In early June 1998, the Clinton administration significantly escalated its justifications for demanding a key escrow system. “We can count on the fact that the spread of strong encryption is going to mean that lives are going to be lost,” Robert Litt, principal associate deputy attorney general told the Electronic Privacy Information Center (EPIC) Cryptography Conference. “People are going to be at greater risk because it is going to compromise law enforcement’s ability to investigate.”

Cryptography expert and head of RSA Data Security, Jim Bidzos responded in his keynote address that such arguments are like saying that automobiles should be banned because they go fast and sometimes people die in car accidents.

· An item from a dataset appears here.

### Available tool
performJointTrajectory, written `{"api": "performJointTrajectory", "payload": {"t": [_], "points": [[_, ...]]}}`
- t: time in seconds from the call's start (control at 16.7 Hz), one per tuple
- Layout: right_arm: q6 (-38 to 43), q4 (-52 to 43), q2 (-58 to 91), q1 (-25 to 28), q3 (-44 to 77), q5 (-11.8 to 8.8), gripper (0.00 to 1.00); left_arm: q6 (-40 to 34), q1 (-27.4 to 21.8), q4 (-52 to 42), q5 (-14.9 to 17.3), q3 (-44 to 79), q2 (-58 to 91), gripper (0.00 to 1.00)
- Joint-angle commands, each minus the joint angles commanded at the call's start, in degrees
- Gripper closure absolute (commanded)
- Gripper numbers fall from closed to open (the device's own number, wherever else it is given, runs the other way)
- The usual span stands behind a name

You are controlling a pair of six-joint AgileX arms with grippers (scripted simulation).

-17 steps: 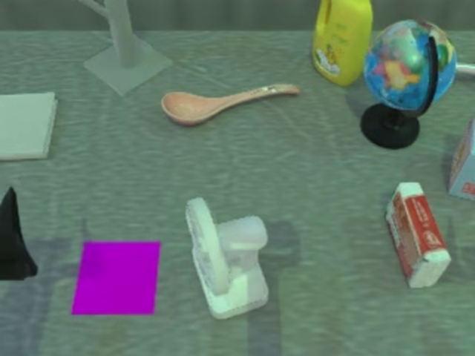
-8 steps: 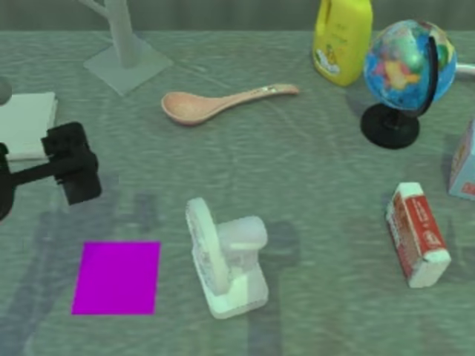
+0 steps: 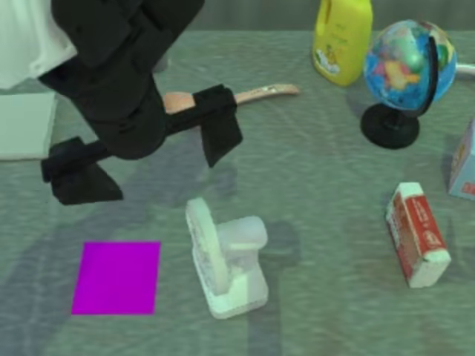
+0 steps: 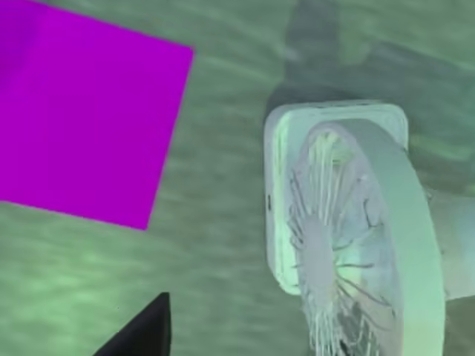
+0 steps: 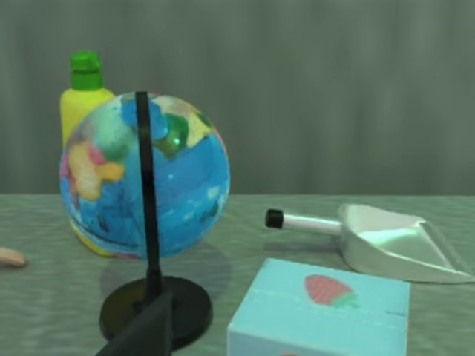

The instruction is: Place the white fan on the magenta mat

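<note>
The white fan (image 3: 226, 256) lies on its side near the table's front middle, grille towards the left. The magenta mat (image 3: 116, 277) lies flat just left of it, a gap between them. My left gripper (image 3: 152, 167) hovers open above the table behind the fan and mat, with nothing between its fingers. In the left wrist view the fan's grille (image 4: 349, 222) and the mat (image 4: 82, 119) show below, with one dark fingertip (image 4: 145, 334) at the edge. My right arm is parked out of the top view; one of its fingers (image 5: 147, 330) shows off to the side, open.
A pink spoon (image 3: 260, 93) lies partly under the left arm. A yellow bottle (image 3: 341, 37) and a globe (image 3: 404, 63) stand at the back right. A red-and-white box (image 3: 418, 233), a light blue box (image 5: 323, 311) and a metal scoop (image 5: 386, 241) are on the right, a pale slab (image 3: 26, 126) on the left.
My left arm has swung in from the left edge, risen towards the camera and now hangs over the table behind the fan. Fan and mat have not moved.
</note>
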Motion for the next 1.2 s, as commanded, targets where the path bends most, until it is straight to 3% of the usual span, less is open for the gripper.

While the U.S. government has long held the position that strong cryptography should be limited for the threat it poses to public safety and national security, Litt’s comments at the EPIC Cryptography Conference for the first time bordered on the hysterical. Litt claimed, for example, that the government needs mandatory key escrow because it’s very difficult for government agencies to crack strong cryptography.

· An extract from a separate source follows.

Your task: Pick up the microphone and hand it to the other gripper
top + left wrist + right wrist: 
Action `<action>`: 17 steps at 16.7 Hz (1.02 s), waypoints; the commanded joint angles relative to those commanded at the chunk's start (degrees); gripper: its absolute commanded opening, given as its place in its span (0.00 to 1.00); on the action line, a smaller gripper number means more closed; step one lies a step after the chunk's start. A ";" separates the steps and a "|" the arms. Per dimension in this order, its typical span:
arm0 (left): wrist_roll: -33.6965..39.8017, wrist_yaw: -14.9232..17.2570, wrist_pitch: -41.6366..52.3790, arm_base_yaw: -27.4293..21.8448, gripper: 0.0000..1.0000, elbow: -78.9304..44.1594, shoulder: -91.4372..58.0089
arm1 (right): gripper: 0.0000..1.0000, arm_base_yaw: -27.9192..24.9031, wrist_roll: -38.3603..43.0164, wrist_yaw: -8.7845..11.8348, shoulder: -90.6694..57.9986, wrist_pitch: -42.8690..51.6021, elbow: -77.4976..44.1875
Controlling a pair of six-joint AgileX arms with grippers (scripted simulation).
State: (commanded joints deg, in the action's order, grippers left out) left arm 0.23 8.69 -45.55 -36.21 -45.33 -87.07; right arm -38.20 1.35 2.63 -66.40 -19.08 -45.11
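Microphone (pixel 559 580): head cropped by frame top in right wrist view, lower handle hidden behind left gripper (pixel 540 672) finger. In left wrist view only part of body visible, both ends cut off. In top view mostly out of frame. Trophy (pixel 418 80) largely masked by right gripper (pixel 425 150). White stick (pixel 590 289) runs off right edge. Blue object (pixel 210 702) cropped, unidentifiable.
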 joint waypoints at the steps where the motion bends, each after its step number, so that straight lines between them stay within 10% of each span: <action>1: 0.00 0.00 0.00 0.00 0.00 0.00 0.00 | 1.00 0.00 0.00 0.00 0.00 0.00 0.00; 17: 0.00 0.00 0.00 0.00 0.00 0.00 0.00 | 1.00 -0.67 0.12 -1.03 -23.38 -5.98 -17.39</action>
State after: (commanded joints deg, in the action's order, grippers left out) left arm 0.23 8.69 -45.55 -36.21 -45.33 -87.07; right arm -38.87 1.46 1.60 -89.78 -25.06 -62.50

“It is a myth that we have supercomputers that can crack anything that is out there,” Litt told the conference attendees. “Let me put the technical problem in context: It took 14,000 Pentium computers working for four months to decrypt a single message…. We are not just talking FBI and NSA needing massive computing power, we are talking about every police department.” Litt’s suggestion that the National Security Agency (NSA) was met with open derision by the audience. The extent of the NSA’s computing and surveillance capabilities are believed to be immense, but its impossible to know for sure because the information is classified.

“Litt is either lying or incompetent,” Bruce Schneier, a cryptography expert and president of Counterpane Systems, told Wired News. “It is a simple matter of engineering, and it is not even hard engineering. Connected Pentiums is not the way you do it, and using that as an example is disingenuous.”

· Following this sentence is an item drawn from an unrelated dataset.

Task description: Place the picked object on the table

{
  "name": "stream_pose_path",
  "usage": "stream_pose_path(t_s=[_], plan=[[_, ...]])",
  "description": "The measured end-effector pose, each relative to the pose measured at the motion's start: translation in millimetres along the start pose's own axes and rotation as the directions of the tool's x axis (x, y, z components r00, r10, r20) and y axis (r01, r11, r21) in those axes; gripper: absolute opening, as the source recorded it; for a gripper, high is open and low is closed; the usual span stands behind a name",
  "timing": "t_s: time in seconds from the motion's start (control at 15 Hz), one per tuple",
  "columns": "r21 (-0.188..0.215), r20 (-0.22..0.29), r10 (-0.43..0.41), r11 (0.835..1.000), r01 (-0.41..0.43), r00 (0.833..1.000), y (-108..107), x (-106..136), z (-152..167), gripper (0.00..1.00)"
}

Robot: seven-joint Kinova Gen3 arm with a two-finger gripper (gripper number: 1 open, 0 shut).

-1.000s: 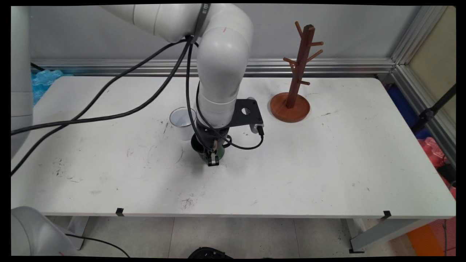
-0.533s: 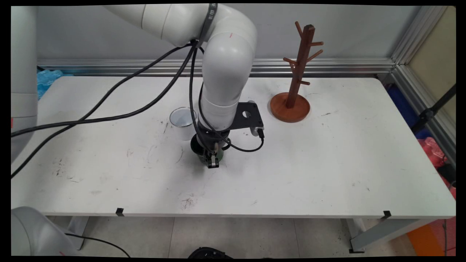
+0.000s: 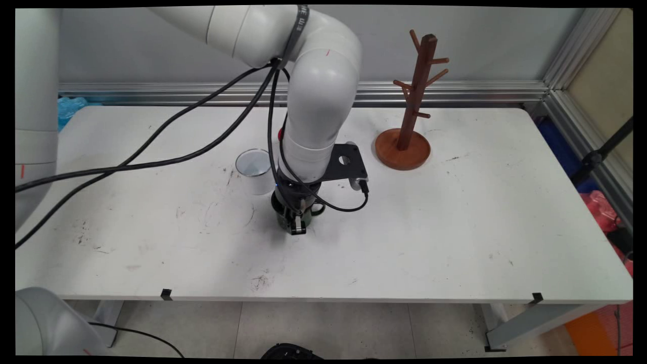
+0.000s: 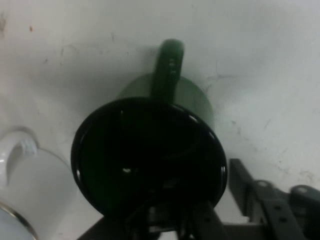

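A dark green mug (image 3: pixel 290 216) sits near the table's middle, its handle (image 3: pixel 318 208) pointing right. My gripper (image 3: pixel 297 226) comes straight down on it and is shut on its near wall, one finger inside and one outside. In the hand view the dark green mug (image 4: pixel 150 150) fills the centre, its handle (image 4: pixel 167 65) pointing away, and my gripper (image 4: pixel 210 197) grips the rim at the lower right. Close to the mug's left stands a white mug (image 3: pixel 254 169), whose rim and handle the hand view shows as the white mug (image 4: pixel 27 190).
A brown wooden mug tree (image 3: pixel 404 146) with bare pegs stands on its round base at the back right. Black cables (image 3: pixel 151 151) hang from the arm across the left half of the table (image 3: pixel 455 227). An aluminium rail runs along the wall behind.
My gripper and the green mug have shifted together slightly to the right and toward the near edge. The white mug and the mug tree have stayed put.
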Motion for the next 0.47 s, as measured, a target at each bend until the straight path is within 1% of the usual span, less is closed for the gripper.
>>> stream_pose_path(t_s=[0.27,0.47], plan=[[-0.001,-0.008,-0.006,1.0,0.006,1.0,-1.1,1.9,1.4,1.0],[0.0,-0.026,-0.011,1.0,0.011,1.0,-3.1,1.6,1.2,1.0]])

A month later, in early July 1998, the Clinton administration announced that it would allow the export of strong cryptography, without key escrow. But not for you and me. Only financial institutions in forty-five countries that have “acceptable” money-laundering laws are covered under the exception. The American software industry has argued for years that foreign software companies will gain domination in the market if U.S. companies are not allowed to export strong cryptography tools.

While huge technology conglomerates like IBM welcomed the new policy, most privacy groups called the change “insignificant.” The policy change “appears to represent a very favorable shift in administration policy,” an IBM spokesperson told the New York Times. “As the world’s largest exporter of security solutions to international banks and financial institutions, we have been urging such a shift for some time, and this seems to be a key step in that direction.”

Some privacy advocates say SAFE doesn’t go far enough to protect the privacy rights of the American citizenry. The proposed legislation includes provisions that require an encryption exporter to submit their product to the government for a 15-day technical review. Another provision includes criminal penalties for the use of encryption to conceal criminal activity.